Activity: Once you reach the line containing "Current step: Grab" in the data below, restate each line word for word up to and including the one containing "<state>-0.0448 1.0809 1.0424".

Dataset extract:
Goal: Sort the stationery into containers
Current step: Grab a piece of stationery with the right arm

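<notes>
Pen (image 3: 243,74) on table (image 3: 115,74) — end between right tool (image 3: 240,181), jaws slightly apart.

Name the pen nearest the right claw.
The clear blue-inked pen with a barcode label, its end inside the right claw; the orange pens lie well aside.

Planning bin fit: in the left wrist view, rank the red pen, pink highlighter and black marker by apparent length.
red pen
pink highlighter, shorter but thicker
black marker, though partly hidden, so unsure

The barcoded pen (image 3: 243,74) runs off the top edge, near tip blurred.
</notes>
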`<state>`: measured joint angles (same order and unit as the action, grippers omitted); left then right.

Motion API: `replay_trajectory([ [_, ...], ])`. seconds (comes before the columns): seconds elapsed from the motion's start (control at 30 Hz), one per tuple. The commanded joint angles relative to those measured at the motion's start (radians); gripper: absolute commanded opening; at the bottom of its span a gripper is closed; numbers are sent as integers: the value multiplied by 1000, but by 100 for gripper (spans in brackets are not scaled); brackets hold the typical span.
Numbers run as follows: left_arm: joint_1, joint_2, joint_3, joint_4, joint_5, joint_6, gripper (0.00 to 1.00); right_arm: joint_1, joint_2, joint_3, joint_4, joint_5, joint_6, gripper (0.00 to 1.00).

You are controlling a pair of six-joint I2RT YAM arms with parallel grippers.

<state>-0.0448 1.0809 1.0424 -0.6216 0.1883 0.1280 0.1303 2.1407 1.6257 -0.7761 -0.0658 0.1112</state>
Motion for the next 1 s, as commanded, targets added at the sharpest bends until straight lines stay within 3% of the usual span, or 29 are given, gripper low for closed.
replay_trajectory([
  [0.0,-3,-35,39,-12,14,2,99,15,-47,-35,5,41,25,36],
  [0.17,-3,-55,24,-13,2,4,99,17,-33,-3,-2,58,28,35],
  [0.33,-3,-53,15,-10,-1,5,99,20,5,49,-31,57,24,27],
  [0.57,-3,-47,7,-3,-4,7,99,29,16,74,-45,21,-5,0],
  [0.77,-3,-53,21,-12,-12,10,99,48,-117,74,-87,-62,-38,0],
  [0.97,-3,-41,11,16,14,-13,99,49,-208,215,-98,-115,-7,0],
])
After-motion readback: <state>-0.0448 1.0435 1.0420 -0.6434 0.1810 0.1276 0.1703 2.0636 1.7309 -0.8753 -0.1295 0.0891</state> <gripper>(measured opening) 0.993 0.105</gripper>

Answer for this exercise:
Current step: Grab a piece of stationery with the right arm

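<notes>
Pen (image 3: 243,74) on table (image 3: 115,74) — end between right tool (image 3: 240,181), jaws slightly apart.

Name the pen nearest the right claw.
The clear blue-inked pen with a barcode label, its end inside the right claw; the orange pens lie well aside.

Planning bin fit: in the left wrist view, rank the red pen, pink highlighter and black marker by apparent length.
red pen
pink highlighter, shorter but thicker
black marker, though partly hidden, so unsure

The barcoded pen (image 3: 243,74) runs off the top edge, near tip blurred.
</notes>
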`<state>`: measured joint angles (same order and unit as the action, grippers omitted); left then right.

Motion API: `replay_trajectory([ [_, ...], ])`. seconds (comes before the columns): seconds elapsed from the motion's start (control at 30 Hz), one per tuple. The commanded joint angles relative to those measured at the motion's start (radians); gripper: absolute commanded opening; at the bottom of its span a gripper is closed; numbers are sent as integers: the value multiplied by 1000, but by 100 for gripper (spans in brackets are not scaled); brackets hold the typical span.
Numbers run as follows: left_arm: joint_1, joint_2, joint_3, joint_4, joint_5, joint_6, gripper (0.00 to 1.00); right_arm: joint_1, joint_2, joint_3, joint_4, joint_5, joint_6, gripper (0.00 to 1.00).

You are controlling a pair of six-joint I2RT YAM arms with parallel grippers.

<state>-0.0448 1.0809 1.0424 -0.6216 0.1883 0.1280 0.1303 2.1407 1.6257 -0.7761 -0.0658 0.1112</state>

The exercise was worked through completely.